▸ **WHAT THIS TASK INVOLVES**
Go through the records and give the number of lines that include "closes", with nothing else.

━━ DATA SHOWN ━━

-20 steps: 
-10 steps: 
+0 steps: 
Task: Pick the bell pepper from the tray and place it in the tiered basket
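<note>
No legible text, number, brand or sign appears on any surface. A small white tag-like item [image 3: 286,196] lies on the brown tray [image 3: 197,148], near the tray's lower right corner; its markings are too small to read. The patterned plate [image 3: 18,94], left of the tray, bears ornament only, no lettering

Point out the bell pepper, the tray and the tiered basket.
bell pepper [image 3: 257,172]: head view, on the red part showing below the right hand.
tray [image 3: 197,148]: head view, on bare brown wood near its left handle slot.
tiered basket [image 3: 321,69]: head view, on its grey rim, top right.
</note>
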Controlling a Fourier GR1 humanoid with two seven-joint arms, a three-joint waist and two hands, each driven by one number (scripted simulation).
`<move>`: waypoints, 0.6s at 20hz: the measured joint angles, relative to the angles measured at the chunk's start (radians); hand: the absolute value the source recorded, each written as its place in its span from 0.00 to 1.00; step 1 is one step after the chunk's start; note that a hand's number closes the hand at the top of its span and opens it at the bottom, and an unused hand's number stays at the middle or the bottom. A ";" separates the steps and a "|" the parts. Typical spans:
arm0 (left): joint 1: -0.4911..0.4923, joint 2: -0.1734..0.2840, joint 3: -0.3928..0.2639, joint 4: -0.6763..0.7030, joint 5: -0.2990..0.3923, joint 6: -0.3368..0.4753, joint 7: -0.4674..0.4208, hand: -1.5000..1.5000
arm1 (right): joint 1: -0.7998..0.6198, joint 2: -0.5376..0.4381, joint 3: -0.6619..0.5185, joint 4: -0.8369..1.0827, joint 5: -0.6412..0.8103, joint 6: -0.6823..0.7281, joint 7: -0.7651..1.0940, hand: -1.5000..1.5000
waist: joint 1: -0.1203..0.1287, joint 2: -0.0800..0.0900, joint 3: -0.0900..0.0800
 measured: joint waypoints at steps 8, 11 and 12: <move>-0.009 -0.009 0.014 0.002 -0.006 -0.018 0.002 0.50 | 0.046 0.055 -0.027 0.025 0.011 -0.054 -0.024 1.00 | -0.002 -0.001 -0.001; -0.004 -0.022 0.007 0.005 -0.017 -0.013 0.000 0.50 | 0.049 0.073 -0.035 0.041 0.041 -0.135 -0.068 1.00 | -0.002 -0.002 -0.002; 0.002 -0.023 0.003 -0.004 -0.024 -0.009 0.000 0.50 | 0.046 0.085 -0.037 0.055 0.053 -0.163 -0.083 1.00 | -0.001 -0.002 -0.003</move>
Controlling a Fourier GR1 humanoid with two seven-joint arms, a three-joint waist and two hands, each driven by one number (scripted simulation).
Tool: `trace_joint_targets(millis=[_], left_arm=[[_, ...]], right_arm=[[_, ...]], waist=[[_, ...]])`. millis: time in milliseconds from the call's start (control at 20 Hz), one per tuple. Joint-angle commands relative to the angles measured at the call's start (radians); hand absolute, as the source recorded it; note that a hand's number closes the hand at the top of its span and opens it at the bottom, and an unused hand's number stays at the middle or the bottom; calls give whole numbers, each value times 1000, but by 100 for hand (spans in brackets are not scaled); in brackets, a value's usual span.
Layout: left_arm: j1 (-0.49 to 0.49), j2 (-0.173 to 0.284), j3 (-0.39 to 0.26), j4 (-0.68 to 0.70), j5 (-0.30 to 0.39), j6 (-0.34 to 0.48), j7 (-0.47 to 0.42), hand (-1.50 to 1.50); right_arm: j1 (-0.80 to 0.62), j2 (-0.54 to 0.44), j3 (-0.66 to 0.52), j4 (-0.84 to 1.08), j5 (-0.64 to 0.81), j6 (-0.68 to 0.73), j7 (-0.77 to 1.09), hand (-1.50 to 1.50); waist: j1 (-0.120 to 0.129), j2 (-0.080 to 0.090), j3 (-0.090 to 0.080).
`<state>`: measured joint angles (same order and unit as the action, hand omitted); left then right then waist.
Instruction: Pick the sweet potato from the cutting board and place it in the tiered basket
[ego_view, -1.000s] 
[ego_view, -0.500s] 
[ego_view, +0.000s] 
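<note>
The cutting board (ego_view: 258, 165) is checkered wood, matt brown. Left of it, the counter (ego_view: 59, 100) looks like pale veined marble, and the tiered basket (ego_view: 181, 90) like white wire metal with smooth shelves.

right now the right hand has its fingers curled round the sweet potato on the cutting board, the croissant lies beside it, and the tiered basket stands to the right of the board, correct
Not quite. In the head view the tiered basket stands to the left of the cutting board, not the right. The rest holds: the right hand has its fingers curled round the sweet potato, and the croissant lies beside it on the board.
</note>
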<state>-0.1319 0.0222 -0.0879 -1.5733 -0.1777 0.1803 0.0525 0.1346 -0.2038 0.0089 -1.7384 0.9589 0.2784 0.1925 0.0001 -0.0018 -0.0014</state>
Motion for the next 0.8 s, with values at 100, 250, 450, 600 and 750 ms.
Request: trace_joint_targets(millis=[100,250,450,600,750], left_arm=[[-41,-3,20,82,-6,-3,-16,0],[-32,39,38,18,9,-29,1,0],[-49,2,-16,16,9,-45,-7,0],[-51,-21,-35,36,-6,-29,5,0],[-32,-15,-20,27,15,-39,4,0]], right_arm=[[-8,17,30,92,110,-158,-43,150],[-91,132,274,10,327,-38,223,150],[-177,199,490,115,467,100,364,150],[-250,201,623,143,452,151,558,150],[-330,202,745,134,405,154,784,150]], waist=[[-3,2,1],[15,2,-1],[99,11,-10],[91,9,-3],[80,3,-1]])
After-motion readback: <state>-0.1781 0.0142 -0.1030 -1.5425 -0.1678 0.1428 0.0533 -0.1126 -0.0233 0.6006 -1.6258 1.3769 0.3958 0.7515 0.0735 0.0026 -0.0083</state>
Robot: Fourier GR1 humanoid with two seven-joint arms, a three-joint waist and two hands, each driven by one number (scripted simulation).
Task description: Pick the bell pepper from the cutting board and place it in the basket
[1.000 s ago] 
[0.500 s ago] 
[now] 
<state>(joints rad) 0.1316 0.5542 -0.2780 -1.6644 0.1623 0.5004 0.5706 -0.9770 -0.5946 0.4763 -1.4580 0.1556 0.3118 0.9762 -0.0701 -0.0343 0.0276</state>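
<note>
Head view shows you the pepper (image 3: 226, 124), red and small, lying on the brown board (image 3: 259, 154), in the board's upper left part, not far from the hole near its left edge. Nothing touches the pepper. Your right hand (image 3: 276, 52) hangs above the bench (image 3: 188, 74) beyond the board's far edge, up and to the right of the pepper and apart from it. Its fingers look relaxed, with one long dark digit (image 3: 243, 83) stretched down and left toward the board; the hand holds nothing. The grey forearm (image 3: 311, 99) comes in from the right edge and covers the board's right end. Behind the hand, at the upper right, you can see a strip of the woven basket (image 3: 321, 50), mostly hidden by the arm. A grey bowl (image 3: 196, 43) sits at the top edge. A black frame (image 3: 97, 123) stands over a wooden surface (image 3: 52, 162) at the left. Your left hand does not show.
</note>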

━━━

▸ **SOLUTION**
2